What to do: Your task is to print, exactly and only, the lines from the start of the entries below through the line with "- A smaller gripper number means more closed". Include both ends, but skip the pictures.

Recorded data
------

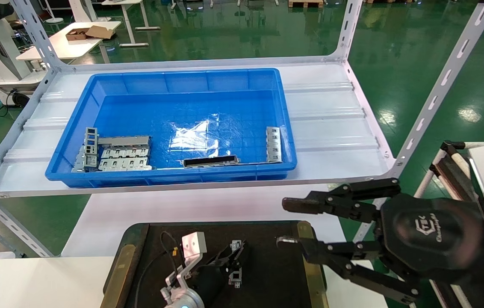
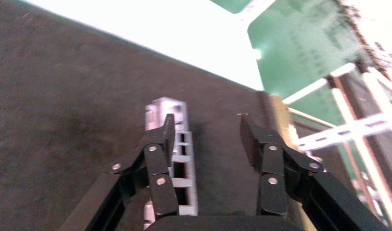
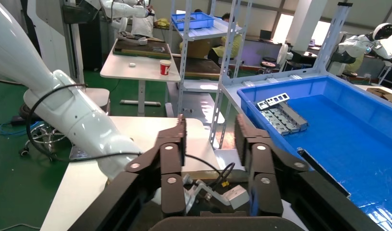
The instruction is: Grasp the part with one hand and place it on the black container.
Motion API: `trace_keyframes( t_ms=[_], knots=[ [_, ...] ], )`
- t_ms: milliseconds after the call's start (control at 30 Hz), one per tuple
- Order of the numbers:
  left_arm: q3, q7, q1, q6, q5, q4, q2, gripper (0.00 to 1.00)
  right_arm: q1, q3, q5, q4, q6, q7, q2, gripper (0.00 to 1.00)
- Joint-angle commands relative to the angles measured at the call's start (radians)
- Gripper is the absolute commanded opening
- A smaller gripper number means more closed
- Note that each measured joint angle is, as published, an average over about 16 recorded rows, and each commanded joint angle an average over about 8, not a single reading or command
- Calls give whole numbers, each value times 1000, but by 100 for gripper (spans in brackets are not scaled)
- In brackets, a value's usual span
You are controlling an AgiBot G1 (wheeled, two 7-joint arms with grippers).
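Note:
The part (image 2: 183, 166), a narrow silvery bar with a row of rectangular windows, lies flat on the black container (image 2: 64, 96). My left gripper (image 2: 207, 127) is low over it, jaws wide open. The part lies along one finger, off to that side of the gap, and nothing is between the pads. In the head view the left gripper (image 1: 233, 261) is over the tray's middle (image 1: 267, 265), with bits of the part (image 1: 236, 245) showing around it. My right gripper (image 1: 284, 223) is open and empty, hovering by the tray's right edge.
The deep blue bin (image 1: 173, 81) sits on the white shelf behind the tray. It holds grey slotted plates (image 1: 122, 156), a dark channel bar (image 1: 211, 161) and another silvery bar (image 1: 273, 144). Shelf uprights (image 1: 434, 98) stand on the right.

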State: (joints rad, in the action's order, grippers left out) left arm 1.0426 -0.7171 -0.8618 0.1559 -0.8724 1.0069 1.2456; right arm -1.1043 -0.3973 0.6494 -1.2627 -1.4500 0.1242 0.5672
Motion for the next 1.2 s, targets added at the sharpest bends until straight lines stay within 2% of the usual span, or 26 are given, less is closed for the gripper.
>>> trace_keyframes(
  t_ms=[33,300,533,933,1200],
  knots=[
    [-9,-3,6,-20,-20,37,-23,100,0,0,0,0,0,0,0,100],
    [-79,47,31,-208,-92,197,-186,100,0,0,0,0,0,0,0,100],
    [-169,145,41,-407,-102,260,-294,100,0,0,0,0,0,0,0,100],
    [-362,423,59,-779,17,231,-421,100,0,0,0,0,0,0,0,100],
    [-458,578,66,-961,103,184,-477,100,0,0,0,0,0,0,0,100]
  ],
)
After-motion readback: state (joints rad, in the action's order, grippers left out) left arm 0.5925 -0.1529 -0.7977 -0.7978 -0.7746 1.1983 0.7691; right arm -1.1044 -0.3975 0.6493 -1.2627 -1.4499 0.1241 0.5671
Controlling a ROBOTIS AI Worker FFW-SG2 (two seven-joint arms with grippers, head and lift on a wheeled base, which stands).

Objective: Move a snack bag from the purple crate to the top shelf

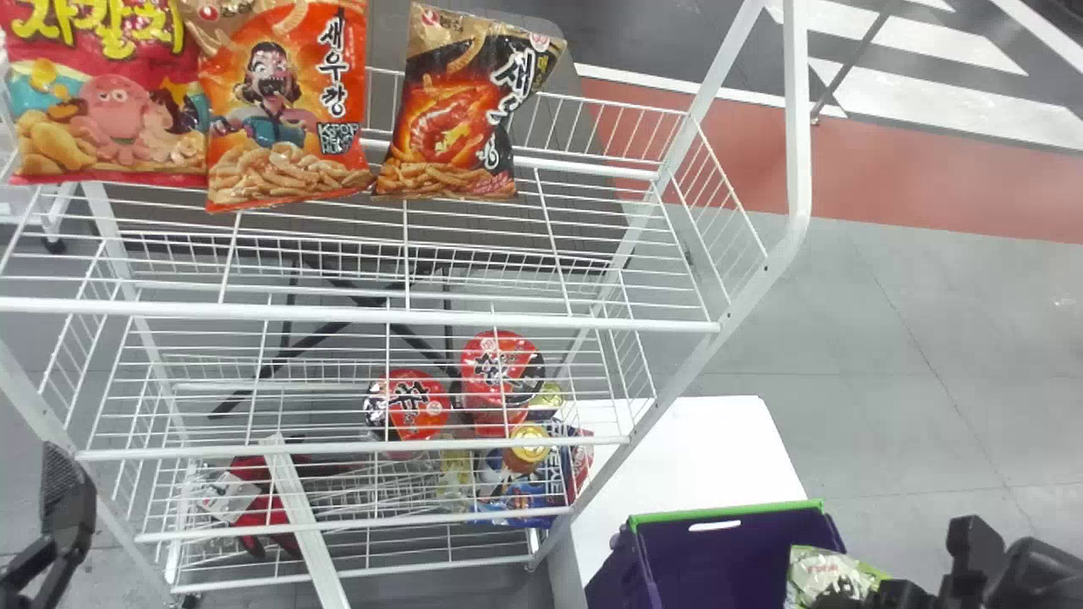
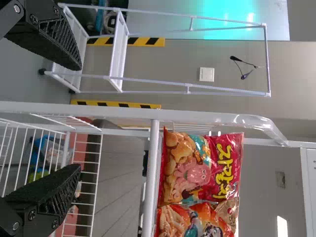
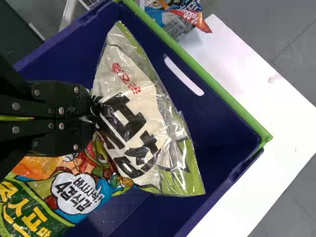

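In the right wrist view, the closed tool (image 1: pixel 846 599) pinches one bag (image 3: pixel 138 113) over another (image 3: pixel 74 190).

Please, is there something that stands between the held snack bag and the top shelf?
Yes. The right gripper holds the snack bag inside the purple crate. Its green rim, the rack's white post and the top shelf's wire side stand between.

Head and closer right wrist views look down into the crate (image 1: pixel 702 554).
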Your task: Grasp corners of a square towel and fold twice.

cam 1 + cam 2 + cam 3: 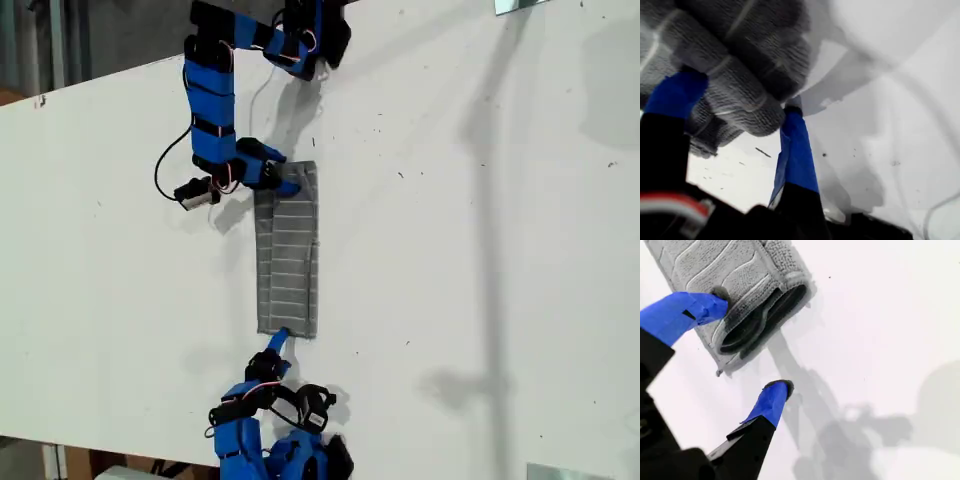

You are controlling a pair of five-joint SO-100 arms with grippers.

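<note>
Exterior view: the towel [287,255] lies mid-table as a narrow layered strip, so I judge fold one done, fold two left. My first gripper [740,107] is clamped on bunched cloth at the strip's far end; my second gripper [742,347] is spread wide, one fingertip touching the near end's layered edge, nothing gripped yet.

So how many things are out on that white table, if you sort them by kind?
Grey striped cloth towels: 1, the folded towel.
Blue and black robot arms with grippers: 2, my first gripper at the towel's end nearer the exterior view's top, my second gripper at the other end.
White table: 1.
Total: 4.
</note>
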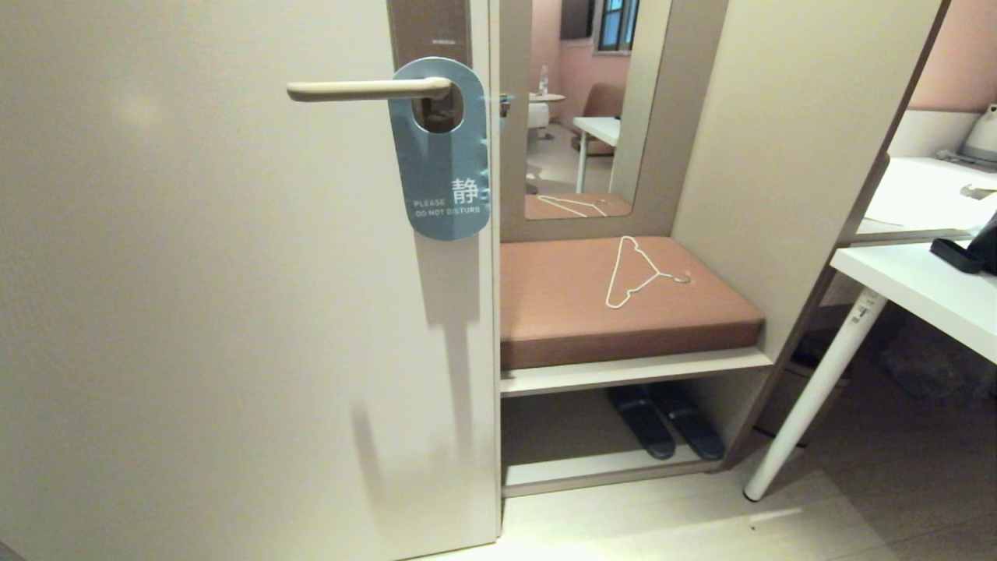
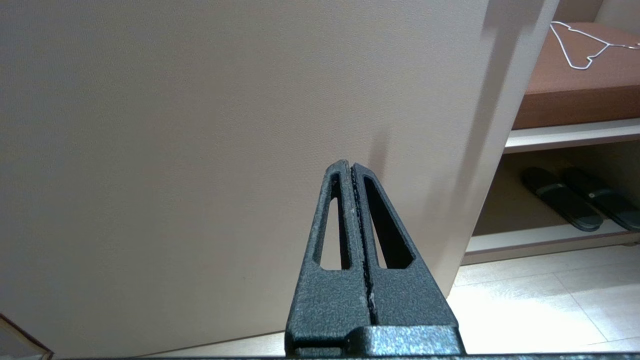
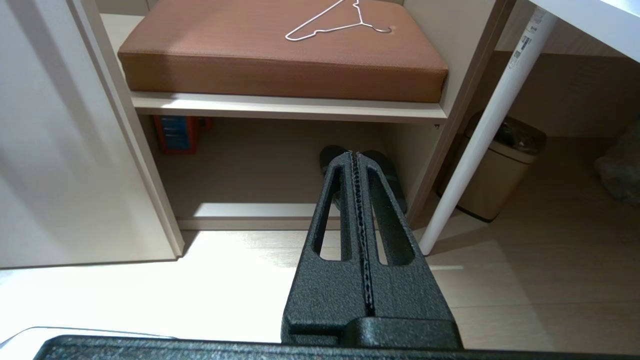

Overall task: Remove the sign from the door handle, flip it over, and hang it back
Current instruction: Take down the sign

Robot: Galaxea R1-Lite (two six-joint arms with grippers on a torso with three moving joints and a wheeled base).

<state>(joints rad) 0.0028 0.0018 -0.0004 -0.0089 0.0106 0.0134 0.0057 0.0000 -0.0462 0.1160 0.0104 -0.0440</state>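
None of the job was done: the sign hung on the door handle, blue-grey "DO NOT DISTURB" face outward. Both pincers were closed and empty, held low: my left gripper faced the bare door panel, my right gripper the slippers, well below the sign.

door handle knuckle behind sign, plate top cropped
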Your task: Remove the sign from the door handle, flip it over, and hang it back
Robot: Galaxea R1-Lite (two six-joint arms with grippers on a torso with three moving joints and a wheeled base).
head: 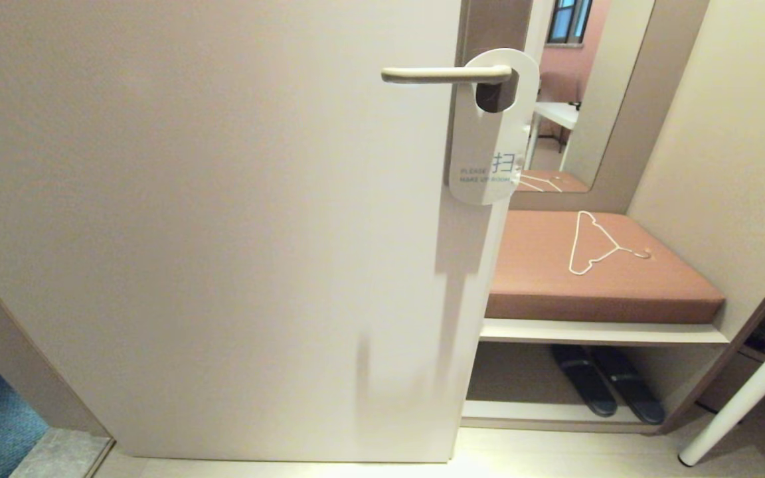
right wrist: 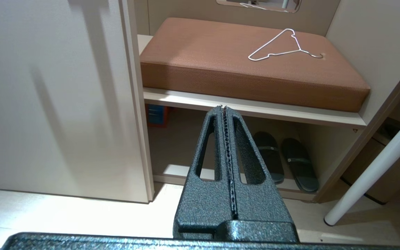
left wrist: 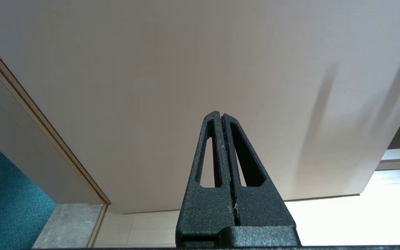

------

Task result:
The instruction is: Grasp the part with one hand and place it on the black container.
Motion API: `trace_keyframes( t_ms=[_], knots=[ [_, ...] ], )`
- t_ms: milliseconds after the call's start (control at 30 Hz), one per tuple
- Order of the numbers:
  left_arm: q3, q7, q1, q6, q5, q4, q2, gripper (0.00 to 1.00)
  right_arm: q1, q3, q5, q4, q6, q7, q2, gripper (0.00 to 1.00)
- Joint-angle commands relative to the angles measured at the call's start (radians)
- Gripper is the absolute commanded opening
- A smaller gripper number means more closed

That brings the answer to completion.